- Description of the task -
Report the lines of the data below that contain the string "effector".

- Exercise data -

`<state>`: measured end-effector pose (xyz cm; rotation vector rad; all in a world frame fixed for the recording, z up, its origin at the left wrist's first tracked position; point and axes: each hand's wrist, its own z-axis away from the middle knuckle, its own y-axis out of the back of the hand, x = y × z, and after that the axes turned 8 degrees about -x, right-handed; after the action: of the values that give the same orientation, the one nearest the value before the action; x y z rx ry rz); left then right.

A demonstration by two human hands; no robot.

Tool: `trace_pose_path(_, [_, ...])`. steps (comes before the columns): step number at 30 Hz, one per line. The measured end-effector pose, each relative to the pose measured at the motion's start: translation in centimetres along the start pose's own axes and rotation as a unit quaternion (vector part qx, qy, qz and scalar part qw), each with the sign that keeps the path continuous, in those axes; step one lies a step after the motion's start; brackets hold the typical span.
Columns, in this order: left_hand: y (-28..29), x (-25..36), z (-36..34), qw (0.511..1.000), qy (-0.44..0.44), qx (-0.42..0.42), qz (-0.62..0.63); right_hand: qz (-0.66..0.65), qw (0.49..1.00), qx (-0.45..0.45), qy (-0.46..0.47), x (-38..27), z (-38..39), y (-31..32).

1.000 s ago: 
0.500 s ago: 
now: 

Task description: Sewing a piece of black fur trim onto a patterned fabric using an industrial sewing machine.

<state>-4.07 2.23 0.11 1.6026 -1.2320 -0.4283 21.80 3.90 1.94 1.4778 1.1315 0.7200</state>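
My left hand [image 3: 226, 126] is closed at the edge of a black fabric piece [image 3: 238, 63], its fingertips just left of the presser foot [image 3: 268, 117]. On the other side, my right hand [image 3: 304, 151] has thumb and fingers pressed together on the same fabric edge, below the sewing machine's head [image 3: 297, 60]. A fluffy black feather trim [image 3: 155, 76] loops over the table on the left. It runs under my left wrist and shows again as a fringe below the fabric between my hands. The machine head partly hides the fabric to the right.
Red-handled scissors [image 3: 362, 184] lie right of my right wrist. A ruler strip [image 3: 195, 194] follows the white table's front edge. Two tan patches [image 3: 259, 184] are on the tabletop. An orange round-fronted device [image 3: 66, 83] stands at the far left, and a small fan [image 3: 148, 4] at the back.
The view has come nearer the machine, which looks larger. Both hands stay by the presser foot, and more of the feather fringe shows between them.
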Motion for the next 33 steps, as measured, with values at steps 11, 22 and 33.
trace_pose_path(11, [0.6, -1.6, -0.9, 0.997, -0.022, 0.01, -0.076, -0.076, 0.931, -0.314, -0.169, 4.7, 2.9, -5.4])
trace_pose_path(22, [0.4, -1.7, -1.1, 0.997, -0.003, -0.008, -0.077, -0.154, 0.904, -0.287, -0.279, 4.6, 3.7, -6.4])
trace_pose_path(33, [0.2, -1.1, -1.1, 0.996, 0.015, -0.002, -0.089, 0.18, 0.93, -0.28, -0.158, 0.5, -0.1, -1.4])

- Answer for this exercise -
`<state>`: measured end-effector pose (xyz cm; rotation vector rad; all in a world frame fixed for the recording, z up, its origin at the left wrist's first tracked position; point and axes: each hand's wrist, its own z-axis away from the middle knuckle, its own y-axis out of the back of the hand, x = y × z, and after that the axes turned 8 degrees about -x, right-handed; after the action: of the values that give the same orientation, the one nearest the value before the action; x y z rx ry rz); left then right.
Tool: `trace_pose_path(_, [_, ...])`. steps (comes before the columns): step number at 30 Hz, one per line. The measured end-effector pose, each relative to the pose measured at the motion's start: translation in centimetres along the start pose's own axes and rotation as a unit quaternion (vector part qx, qy, qz and scalar part qw), each with the sign that keeps the path continuous, in those axes; step one lies a step after the motion's start; brackets hold the typical span.

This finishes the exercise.